21 thoughts on “Murmured In Dreams – Stephen Bacon

  1. I reviewed the first story in 2012, as follows in the original context


    Cuckoo Spit

    “Sunlight was crowding the edges of the curtain. The clock ticked a comforting heartbeat. Timber was stretching within the structure of the building. The fridge began humming to itself, distracting her.”

    [Stephen Bacon is a rising star of the Horror genre whose work appeared on three separate occasions within ‘Nemonymous’ from 2008. So very pleased to see his work synchromeshing with ‘Black Static’]. An atmospheric, well-stylised, often effectively poetic Cumbrian tale of feral concupiscence — conveying a similar (but equally different) relationship between a daughter (Megan) and her mother to Cassie’s relationship with her own mother in the previous story, both relationships containing parallel senses of detachment by creatures or outgrowths or ‘were’-nesses acting as vehicles for humanity, and vice versa. The relationships here are also well-drawn and any metamorphoses are sufficiently subtle-haunting without allaying their head-on power as horror images. No mean feat. And the cuckoo spit’s conceit as salaciousness is another subtle but striking momentariness of realisation. And, arguably, the metaphor of the cuckoo as occupier is present here. Who is the occupier? The animal-human parasite/host symbiosis? Or simply Megan subconsciously assuming control of the house just before her mother’s ‘departure’? Not even the characters always know their own motives because, in my experience, any author is often powerless to help such characters’ eventual puzzlings-out of self (thankfully). And that lack of ultimate control works for me here, even if Bacon may not have consciously intended to relinquish any authorial control for creative purposes. [Me brainstorming:- In tune with the chain of cause and effect: the empty page from the first story above: awaiting some unknown force to start writing upon it — so as to help alleviate those challenging tentative tusslings that most writers (old and new) have when beginning a story from scratch or claw. That unknown force is ‘occupying’, in micro, this portrait of Cumbria or, in macro, the fluid-glistening White Noise of ‘Black Static’ itself?] (20 Feb 12 – three hours later)


    “The server asked Novak if he’d like anything else. He declined, and the server left them.”

    There seems a rarefied reason in a café for a server. As if murmured in dreams, a more subtle vehicle for communication than what I’m writing on to write about it to you. I follow Novak (Alexander) and the woman in a mask in that café, amid implications of their past, as unacknowledged by omniscience. And urban deprivation and its ghosts, its memories.
    This is a genuine weird classic. Pleased to say this. Surprised I have not read it before.

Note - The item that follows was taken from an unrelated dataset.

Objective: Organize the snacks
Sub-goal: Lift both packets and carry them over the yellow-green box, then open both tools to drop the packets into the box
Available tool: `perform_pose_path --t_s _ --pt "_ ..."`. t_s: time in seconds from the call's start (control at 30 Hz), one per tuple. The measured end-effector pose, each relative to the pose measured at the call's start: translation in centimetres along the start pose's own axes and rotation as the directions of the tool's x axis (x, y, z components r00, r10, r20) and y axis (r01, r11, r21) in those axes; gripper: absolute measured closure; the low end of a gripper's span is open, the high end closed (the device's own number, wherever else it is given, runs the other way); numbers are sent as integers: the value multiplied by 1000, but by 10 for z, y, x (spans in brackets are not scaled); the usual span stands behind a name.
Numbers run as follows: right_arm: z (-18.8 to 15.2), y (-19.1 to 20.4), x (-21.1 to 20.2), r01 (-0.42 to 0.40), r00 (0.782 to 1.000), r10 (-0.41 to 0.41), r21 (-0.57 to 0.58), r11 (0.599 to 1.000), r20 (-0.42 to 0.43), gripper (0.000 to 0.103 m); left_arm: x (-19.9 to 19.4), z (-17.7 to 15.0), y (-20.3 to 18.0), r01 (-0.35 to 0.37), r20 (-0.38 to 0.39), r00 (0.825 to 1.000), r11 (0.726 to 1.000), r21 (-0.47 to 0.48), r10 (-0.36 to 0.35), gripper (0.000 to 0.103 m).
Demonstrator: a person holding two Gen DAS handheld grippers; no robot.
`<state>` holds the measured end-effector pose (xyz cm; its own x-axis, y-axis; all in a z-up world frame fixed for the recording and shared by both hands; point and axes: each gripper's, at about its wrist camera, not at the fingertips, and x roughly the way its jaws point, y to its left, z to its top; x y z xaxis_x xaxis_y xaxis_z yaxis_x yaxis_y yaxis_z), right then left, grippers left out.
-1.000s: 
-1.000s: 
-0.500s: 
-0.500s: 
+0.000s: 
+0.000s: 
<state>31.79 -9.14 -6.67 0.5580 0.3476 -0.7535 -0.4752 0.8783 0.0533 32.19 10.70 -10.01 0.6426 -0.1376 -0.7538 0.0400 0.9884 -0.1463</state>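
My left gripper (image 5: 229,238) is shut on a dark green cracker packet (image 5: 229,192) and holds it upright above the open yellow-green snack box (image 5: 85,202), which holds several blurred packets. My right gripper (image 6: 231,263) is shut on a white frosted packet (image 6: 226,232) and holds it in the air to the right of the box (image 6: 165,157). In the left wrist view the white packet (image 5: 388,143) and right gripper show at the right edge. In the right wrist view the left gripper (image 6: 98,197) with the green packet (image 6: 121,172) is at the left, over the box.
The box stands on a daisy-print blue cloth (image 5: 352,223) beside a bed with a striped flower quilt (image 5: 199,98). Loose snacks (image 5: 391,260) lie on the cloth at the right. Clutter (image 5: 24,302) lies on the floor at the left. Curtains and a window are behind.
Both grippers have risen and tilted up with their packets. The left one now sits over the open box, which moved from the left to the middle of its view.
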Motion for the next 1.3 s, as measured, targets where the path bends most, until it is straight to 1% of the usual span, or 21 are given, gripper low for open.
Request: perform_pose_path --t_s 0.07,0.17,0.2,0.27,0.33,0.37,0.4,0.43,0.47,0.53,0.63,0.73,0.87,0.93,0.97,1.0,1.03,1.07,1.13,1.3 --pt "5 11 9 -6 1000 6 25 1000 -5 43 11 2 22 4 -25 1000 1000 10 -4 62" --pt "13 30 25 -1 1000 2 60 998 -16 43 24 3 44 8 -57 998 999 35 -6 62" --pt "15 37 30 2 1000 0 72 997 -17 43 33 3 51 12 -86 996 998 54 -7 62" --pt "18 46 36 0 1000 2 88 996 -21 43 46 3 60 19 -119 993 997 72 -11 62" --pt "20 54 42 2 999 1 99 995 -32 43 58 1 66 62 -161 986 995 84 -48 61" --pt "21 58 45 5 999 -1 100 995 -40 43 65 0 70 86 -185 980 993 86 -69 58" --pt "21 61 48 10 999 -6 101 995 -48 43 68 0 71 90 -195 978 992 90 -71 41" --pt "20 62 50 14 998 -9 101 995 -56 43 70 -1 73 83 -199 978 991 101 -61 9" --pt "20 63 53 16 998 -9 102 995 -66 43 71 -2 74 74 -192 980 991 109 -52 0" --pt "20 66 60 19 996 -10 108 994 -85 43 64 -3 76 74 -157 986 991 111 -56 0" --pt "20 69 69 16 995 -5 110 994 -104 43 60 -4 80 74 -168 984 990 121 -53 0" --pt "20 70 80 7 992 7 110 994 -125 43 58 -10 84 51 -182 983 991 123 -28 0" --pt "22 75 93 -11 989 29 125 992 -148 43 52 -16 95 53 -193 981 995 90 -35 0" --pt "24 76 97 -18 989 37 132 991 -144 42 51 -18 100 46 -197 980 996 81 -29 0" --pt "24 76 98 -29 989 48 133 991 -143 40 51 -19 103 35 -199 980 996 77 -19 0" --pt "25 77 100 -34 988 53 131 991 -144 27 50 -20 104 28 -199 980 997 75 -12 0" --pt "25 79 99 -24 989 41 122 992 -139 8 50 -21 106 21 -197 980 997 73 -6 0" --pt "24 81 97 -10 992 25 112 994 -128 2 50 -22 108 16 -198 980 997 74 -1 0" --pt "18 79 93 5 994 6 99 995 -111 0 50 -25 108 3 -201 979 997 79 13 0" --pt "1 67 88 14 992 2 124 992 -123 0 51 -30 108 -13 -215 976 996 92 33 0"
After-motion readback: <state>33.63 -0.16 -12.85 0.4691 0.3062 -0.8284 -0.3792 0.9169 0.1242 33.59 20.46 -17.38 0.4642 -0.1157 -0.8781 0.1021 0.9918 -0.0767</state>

  3. I reviewed the next story within its context in September 2013, as follows:


    “Ahead, his destination loomed like a beacon for the destitute.”
    I have long had a rapport with the fiction of Stephen Bacon – and here, I simply knew I would come away from this story tantalised – even while being creeped out by the stock urban seediness and then the suspenseful imminence of something, all of which was narratively workmanlike and enjoyable enough, but as (similar to Boyd’s story’s ‘feel’ for the gun) I begun to feel as if I could handle the gun here, too, regarding a boy’s story that I hear about. Later, I imagine the retribution about to be wrought following the boy’s story told through the potential gunman’s mind and the resulting dilemma or weakness does not end up just simply tantalising me but literally radiating out in untold directions of further tantalisation.
    And the story itself seemed to become, for me, a set of bound apports paging me…


    “Without Facebook, it never would have happened.”

    A ribbon of detritus, I think it said in this workmanlike story. A reunion in a pub of soldiers from Fallujah. And retribution upon an erstwhile bully via the beard-cutters et al, one of which gives this story its title. Bare facebook under the mask; social mania reaching out its iraqnid legs of unfriending…


    “But houses dream, too,…”

    Dereliction of the street revisited, in older age, with walkie-talkie, and still high-pitched voice of youth transmitted, but into which Elysian Fields or nightmares are held here for his revisit? A tantalising story that is not so much workmanlike as untoward creative. Sometimes this author hits on things that hit the nerve almost accidentally, or by some preternatural force that uses him as a conduit? Naivety with complexity hid within it.

    “As he drives, I can hear his toolboxes rattling in the back.”

  6. I reviewed the next story in its context, as follows in September 2015:



    “That’s the word I use – ‘nauseous’, not sick,…”

    Although I thought I understood this story, it has been nagging at me ever since. Which is a good thing.
    It is what I would call a simple-tantalising tale, of a brother ‘exiled’ from his sister for ten years, with our never knowing fully why they have not been able to have a reunion (although it becomes easier to guess why) – till their mother died. The sister has changed, he notes, with her now liking dogs when she didn’t before, has a boy friend who accentuates his biceps, needs to be whittled down to size, I guess, like the boys at the end of the Jeffrey Thomas story did with their long sticks, making the human bandersnatch frumious….
    There is a sense of wrongness with the Bacon story, so utterly wrong, so aversionary, I was left with undercurrents of bad taste but mixed artfully with the Carrollian.
    Practice makes perfect. Dogleg and wrist.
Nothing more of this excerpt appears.